La Juventus non conosce la parola “freno” ed espugna il Manuzzi per 0-1. Un buon Cesena cede dopo 80 minuti di resistenza a causa della prima rete in maglia juventina di Marco Borriello. L’ex romanista, subentrato nella ripresa, sigla una rete preziosa che sblocca un match più che complicato vista l’ottima gara dei giocatori romagnoli. Antonioli e compagni, nonostante la buona prova offerta, salutano aritmeticamente la massima serie. Gli uomini di Conte, invece, raccolgono la settima vittoria consecutiva, mantenendo la vetta del campionato e conservando i tre punti di vantaggio sul Milan vincente contro il Genoa.

All’ingresso in campo Beretta sorprende tutti, scegliendo il 5-3-2. Moduli a specchio dunque, con  gli ospiti che presentano in campo i rientri tra i titolari di Caceres e Matri. La miscela juventina funziona anche di mercoledì e dopo 8 minuti ha già un match ball: Vucinic entra rapido in area. Nello stop a seguire, però, interviene Moras che con una mano stoppa la corsa del montenegrino. Guida non ha dubbi e concede il penalty. Pirlo alla battuta dagli undici metri colpisce il palo, sbagliando il secondo rigore in 3 giorni. Questa volta la difesa romagnola spazza immediatamente, non consentendo a nessuno di battere a rete. La Juve, con Pirlo sugli scudi non demorde e martella costantemente. Un’elegante triangolazione per vie centrali dei tre moschettieri di centrocampo libera al tiro Marchisio. Il tiro dal limite non impensierisce Antonioli, sorvolando la traversa. Vucinic, prova ad affrescare il versante sinistro, là dove Ceccarelli lascia molte crepe, ma il numero 14 in maglia rosa difetta nel controllo palla in due occasioni. De Ceglie nel finale arriva libero al colpo di testa in area. Il valdostano però pecca di cattiveria e la conclusione rimbalza sul campo sintetico con Antonioli che para.
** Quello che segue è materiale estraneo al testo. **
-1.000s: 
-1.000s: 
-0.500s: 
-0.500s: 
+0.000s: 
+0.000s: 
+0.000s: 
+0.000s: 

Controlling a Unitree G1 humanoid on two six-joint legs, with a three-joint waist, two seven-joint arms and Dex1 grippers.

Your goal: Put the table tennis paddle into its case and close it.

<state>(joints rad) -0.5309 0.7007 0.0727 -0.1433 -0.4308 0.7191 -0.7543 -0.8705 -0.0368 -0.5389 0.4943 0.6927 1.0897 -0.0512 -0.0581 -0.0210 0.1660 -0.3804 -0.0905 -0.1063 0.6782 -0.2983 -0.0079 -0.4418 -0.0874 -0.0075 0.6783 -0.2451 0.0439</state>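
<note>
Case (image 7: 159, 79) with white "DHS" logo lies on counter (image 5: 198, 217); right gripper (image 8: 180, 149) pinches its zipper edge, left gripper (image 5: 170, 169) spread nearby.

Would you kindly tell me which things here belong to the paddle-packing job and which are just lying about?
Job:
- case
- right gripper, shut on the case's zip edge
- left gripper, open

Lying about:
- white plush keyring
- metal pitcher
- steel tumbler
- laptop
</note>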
Conte non cambia nulla alla ripresa. Il secondo tempo così riprende così come si era interrotto. Juve che attacca, Cesena che copre. Al quarto minuto però Matri ha una chance in area. Dopo la perdita di palla di Vucinic sul limite, Vidal rilaimenta l’azione servendo Matri a tu per tu con Antonioli. Il portiere è lesto ad intervenire sul tiro in due tempi salvando nel secondo frangente il pallone sulla linea. La Juventus affolla l’area avversaria e crea diverse occasioni. Ma sia De Ceglie che Marchisio tovano di fronte alle loro conclusioni una linea difensiva stretta e attenta. Alla mezzora Conte, rompe gli indugi e rischia buttando nella mischia il tris di attaccanti: Giaccherini, Del Piero e Borriello. Gli ospiti passano così a un 4-3-3 dal chiaro intento offensivo. La scelta del tecnico pugliese paga. All’80esimo una grande sponda di Vucinic spalle alla porta libera al tiro in area Borriello che fa secco senza pensarci Antonioli. Primo gol in stagione e la partita si sblocca. Il gol di vantaggio viene protetto senza affanno dalla Juve che non rinuncia ad offendere. La Vecchia Signora fa un ulteriore passo in avanti, ma – per dirla come il suo comandante – non è ancora arrivato il momento di andare in vacanza…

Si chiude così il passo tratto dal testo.